Y-shaped lobate scarp in a large old crater on Mercury. The right-hand side of the Y shape crosses the crater floor and the crater rim is a classic lobate scarp seen in almost all areas of Mercury. (Credit: NASA/JHU Applied Physics Laboratory/Carnegie Institution of Washington)

  • Amazing new details have also been uncovered about Mercury’s incredibly thin atmosphere, known as an “exosphere”.  The exosphere is so thin that atoms and molecules in the this atmosphere are actually more likely to collide with the surface than other particles in the exosphere!  The material found in the exosphere, which comprise volatiles like hydrogen, helium, sodium, potassium and calcium, are through to result from sputtering of the surface of Mercury, kicked up by solar radiation and solar wind, as well as by meteorite impacts.  Due to interactions with the strong solar wind, the exosphere stretches out into an amazing 2 million km tail away from the Sun.

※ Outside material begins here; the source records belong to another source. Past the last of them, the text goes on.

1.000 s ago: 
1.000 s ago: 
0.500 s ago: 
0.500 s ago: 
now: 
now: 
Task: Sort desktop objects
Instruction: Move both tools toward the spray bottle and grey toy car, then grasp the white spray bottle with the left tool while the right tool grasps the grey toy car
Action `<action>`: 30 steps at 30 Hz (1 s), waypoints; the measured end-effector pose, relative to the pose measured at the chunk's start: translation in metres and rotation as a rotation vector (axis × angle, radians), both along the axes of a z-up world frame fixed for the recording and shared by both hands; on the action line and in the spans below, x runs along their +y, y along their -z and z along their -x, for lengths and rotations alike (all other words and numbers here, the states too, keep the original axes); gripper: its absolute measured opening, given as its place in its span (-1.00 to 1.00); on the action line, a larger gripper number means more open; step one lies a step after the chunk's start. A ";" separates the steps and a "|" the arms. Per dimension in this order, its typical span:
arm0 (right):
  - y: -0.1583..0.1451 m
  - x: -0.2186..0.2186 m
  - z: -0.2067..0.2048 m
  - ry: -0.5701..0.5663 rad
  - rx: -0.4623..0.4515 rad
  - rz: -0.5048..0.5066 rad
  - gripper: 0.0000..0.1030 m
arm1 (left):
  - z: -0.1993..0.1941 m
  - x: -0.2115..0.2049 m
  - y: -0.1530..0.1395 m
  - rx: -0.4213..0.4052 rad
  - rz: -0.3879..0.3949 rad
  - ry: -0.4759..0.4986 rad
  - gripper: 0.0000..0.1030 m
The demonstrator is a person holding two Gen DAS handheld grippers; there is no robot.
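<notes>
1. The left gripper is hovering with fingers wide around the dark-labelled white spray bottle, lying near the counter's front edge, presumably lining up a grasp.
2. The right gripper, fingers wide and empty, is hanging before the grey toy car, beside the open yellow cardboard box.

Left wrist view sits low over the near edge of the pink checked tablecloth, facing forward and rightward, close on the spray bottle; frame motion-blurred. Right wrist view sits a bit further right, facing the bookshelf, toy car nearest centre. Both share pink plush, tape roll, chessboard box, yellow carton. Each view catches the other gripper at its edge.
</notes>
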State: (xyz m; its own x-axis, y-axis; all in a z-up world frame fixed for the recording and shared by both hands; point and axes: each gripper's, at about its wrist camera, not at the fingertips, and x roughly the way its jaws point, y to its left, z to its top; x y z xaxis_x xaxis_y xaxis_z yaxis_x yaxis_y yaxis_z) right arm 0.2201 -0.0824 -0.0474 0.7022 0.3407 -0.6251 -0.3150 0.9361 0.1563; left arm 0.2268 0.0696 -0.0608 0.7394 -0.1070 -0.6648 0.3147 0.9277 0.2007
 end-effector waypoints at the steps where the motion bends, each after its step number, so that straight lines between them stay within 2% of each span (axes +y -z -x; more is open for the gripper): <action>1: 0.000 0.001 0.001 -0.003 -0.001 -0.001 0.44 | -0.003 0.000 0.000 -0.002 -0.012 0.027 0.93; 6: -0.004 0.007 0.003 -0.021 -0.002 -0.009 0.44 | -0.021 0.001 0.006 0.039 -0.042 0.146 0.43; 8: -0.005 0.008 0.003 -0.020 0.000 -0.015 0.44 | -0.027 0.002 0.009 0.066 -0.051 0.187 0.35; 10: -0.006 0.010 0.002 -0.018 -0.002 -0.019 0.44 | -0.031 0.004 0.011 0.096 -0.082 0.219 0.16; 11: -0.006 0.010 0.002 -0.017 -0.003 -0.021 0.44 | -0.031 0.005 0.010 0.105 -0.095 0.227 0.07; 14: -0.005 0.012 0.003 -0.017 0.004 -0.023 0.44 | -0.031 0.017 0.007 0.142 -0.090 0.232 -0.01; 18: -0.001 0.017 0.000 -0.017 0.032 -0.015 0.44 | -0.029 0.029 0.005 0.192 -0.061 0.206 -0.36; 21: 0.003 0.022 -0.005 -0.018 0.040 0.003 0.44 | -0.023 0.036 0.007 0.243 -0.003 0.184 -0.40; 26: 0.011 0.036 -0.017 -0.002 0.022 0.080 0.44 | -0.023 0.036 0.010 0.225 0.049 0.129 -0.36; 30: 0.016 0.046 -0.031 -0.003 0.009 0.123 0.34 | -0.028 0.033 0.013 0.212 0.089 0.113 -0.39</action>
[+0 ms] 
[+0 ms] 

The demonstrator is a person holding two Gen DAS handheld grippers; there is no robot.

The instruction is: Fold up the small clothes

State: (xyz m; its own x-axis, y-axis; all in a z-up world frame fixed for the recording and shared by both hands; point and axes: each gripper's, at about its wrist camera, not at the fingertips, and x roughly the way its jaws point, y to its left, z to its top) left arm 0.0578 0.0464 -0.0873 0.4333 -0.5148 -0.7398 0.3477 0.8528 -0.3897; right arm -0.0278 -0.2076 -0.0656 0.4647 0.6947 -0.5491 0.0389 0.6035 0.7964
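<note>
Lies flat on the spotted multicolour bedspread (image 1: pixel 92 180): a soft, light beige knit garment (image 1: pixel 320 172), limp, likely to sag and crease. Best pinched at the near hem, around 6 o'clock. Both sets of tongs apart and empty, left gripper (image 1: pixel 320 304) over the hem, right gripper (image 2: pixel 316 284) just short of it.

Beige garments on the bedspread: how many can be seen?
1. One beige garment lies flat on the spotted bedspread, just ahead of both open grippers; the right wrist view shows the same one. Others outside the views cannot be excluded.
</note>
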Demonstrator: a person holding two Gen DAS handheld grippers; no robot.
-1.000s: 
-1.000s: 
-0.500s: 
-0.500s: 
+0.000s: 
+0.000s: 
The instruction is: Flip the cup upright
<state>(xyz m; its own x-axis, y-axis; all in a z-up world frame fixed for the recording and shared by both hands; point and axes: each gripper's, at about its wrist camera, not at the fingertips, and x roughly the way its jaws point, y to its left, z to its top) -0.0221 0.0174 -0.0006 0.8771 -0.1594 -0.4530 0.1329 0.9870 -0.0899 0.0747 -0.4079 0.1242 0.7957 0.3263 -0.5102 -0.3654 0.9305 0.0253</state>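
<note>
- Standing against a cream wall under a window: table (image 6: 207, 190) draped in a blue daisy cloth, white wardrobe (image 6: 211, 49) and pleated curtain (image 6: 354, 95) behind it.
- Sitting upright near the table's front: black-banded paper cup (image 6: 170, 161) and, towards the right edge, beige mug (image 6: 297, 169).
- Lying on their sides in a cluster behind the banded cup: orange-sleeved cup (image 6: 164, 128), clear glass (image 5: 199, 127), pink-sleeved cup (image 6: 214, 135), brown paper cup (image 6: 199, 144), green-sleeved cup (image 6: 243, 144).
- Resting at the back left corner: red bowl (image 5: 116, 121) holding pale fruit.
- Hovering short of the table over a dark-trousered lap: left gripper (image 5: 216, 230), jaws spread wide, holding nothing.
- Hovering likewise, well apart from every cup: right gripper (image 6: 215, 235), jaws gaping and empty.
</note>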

    The giant sodium exosphere tail of Mercury comparison during the second and third Mercury flybys (compared with models). The changes in The sodium derives from material being sputtered from the surface at high latitudes on the day side of Mercury. Interactions with the solar wind carry the sodium atoms “downstream” of the solar wind. The changes seen are through to result from variations in Mercury’s exospheric “seasons.” (Credit: NASA/JHU Applied Physics Laboratory/Carnegie Institution of Washington)

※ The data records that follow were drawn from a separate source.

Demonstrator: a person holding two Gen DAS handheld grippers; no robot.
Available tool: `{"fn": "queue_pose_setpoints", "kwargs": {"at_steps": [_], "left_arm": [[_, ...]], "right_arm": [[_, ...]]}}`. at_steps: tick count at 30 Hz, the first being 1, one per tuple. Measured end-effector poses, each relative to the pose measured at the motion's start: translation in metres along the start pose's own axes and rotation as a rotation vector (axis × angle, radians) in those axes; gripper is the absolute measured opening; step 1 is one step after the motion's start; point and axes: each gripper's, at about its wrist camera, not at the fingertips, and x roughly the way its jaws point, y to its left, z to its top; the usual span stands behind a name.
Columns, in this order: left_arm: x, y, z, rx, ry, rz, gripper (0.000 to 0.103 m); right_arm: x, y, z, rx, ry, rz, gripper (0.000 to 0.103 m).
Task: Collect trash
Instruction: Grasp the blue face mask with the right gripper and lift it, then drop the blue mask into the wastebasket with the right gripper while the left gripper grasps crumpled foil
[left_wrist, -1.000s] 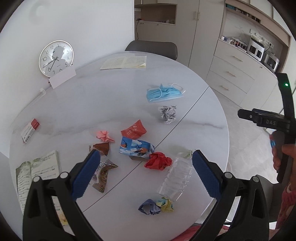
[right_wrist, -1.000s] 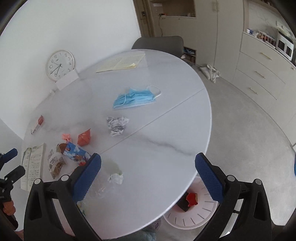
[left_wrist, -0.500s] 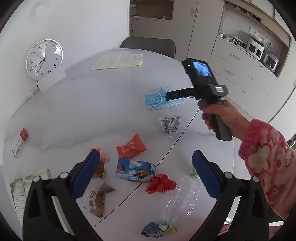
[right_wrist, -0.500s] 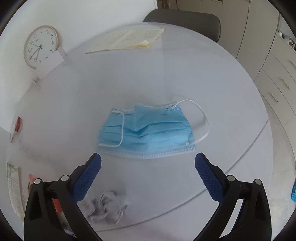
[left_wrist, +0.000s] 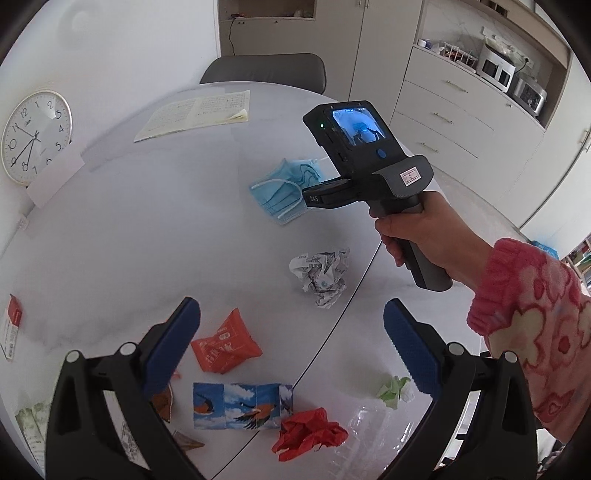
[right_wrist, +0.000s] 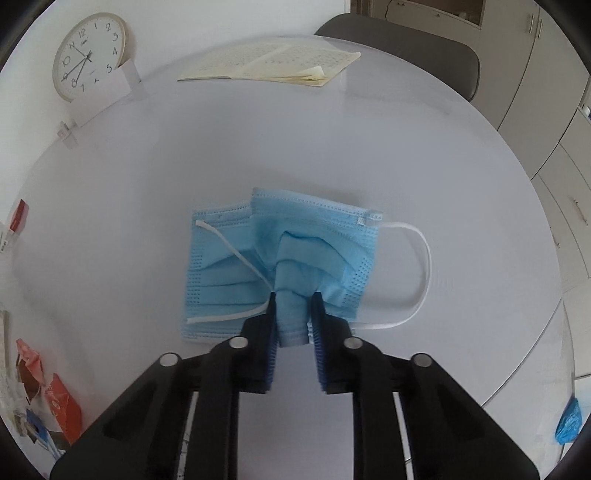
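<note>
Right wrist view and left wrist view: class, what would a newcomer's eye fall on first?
In the right wrist view, the blue face mask at the table's middle, its near edge bunched between the right gripper's fingers. In the left wrist view, the open left gripper above scattered litter: an orange packet, crumpled newspaper and red paper.

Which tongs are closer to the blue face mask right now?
Right. The right tongs are shut on the blue face mask, pinching its near edge. The left tongs hang open, well short of it.
</note>
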Motion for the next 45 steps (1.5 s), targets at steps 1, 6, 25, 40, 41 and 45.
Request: {"fn": "queue_pose_setpoints", "kwargs": {"at_steps": [1, 6, 25, 40, 41, 45], "left_arm": [[0.006, -0.003, 0.004, 0.008, 0.001, -0.003, 0.095], [0.043, -0.016, 0.017, 0.035, 0.025, -0.014, 0.095], [0.123, -0.046, 0.025, 0.061, 0.134, -0.071, 0.044], [-0.026, -0.101, -0.017, 0.103, 0.030, -0.238, 0.044], [-0.032, -0.108, -0.022, 0.108, 0.033, -0.254, 0.044], [-0.047, -0.134, -0.038, 0.144, 0.036, -0.290, 0.044]], "right_arm": [[-0.004, -0.005, -0.002, 0.013, -0.007, 0.012, 0.012], [-0.045, -0.028, -0.010, 0.081, -0.086, 0.041, 0.011], [-0.196, -0.121, -0.155, 0.419, -0.206, -0.030, 0.011], [-0.255, -0.123, -0.303, 0.608, -0.134, -0.170, 0.011], [-0.247, -0.127, -0.315, 0.624, -0.103, -0.181, 0.011], [-0.204, -0.137, -0.354, 0.675, 0.006, -0.166, 0.011]]}}
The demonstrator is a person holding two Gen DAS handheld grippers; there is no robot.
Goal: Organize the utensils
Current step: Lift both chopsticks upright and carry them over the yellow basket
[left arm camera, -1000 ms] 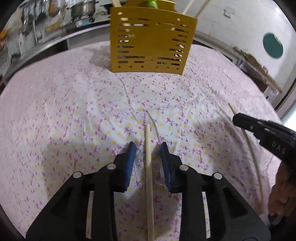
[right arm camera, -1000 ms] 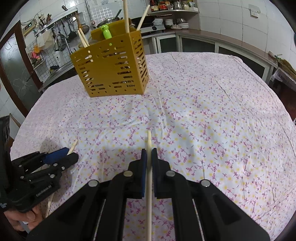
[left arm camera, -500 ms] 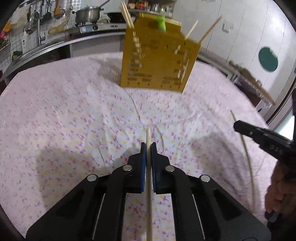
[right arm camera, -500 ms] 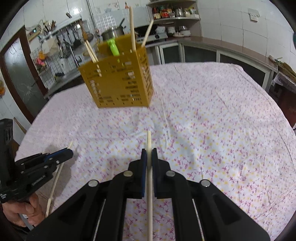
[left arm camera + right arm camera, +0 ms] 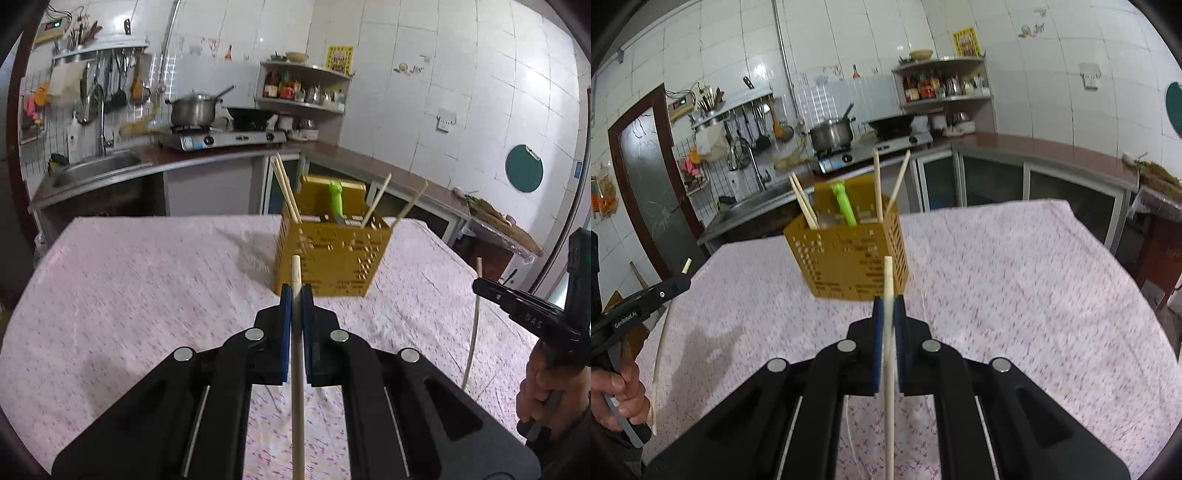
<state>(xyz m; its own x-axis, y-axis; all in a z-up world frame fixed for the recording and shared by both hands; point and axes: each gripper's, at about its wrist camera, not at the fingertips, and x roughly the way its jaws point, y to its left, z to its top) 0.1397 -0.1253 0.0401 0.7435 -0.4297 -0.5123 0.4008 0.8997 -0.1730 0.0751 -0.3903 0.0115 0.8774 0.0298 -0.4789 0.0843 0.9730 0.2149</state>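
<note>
A yellow perforated utensil holder [image 5: 328, 258] stands on the far part of the table; it also shows in the right wrist view [image 5: 853, 258]. It holds several chopsticks and a green-handled utensil [image 5: 337, 199]. My left gripper [image 5: 295, 295] is shut on a wooden chopstick [image 5: 296, 369], raised above the cloth and pointing at the holder. My right gripper [image 5: 888, 304] is shut on another wooden chopstick [image 5: 888, 369], also raised. Each gripper shows at the edge of the other's view, holding its chopstick.
The table wears a pink floral cloth [image 5: 129, 295]. Behind it runs a kitchen counter with a sink [image 5: 99, 166], a gas stove with a pot [image 5: 192, 110] and a spice shelf [image 5: 306, 92]. A wooden door [image 5: 650, 184] stands at the left.
My left gripper closed on its chopstick. Both grippers lifted their chopsticks off the cloth and tilted up, so the holder now sits nearer the fingertips in both views.
</note>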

  • A further mystery of Mercury which MESSENGER has helped shed light on in the global magnetic field of the planet. The Mariner 10 mission detected Mercury’s magnetic field in the 1970s, which was puzzling to astronomers as the huge iron core of Mercury was through to have cooled long ago, preventing a global magnetic field.  While only about 1% the strength of the Earth’s magnetic field, a global magnetic field is difficult to understand. The field was thought to a ‘relic field’, frozen into the rocks of the outer surface of the planet when the core cooled and the global magnetic field presumably died away.  However, MESSENGER data confirms the global magnetic field of Mercury and there is now consensus that Mercury indeed hosts a global active magnetic dynamo in the core similar to the Earth.  Mercury’s magnetic field interacts with the interplanetary magnetic field and charged particles from the solar wind, both of which distort the shape of the field like a windsock.

    Mercury’ global magnetic field interacts with the solar wind, resulting in a windsock type shape, similar to other global planetary magnetic fields in the solar system (Credit: NASA/JHU Applied Physics Lab/Carnegie Institute of Washington)

While the MESSENGER mission has ended, there is still a wealth of data for astronomers to work through and we can expect more exciting results from the mission in the coming years.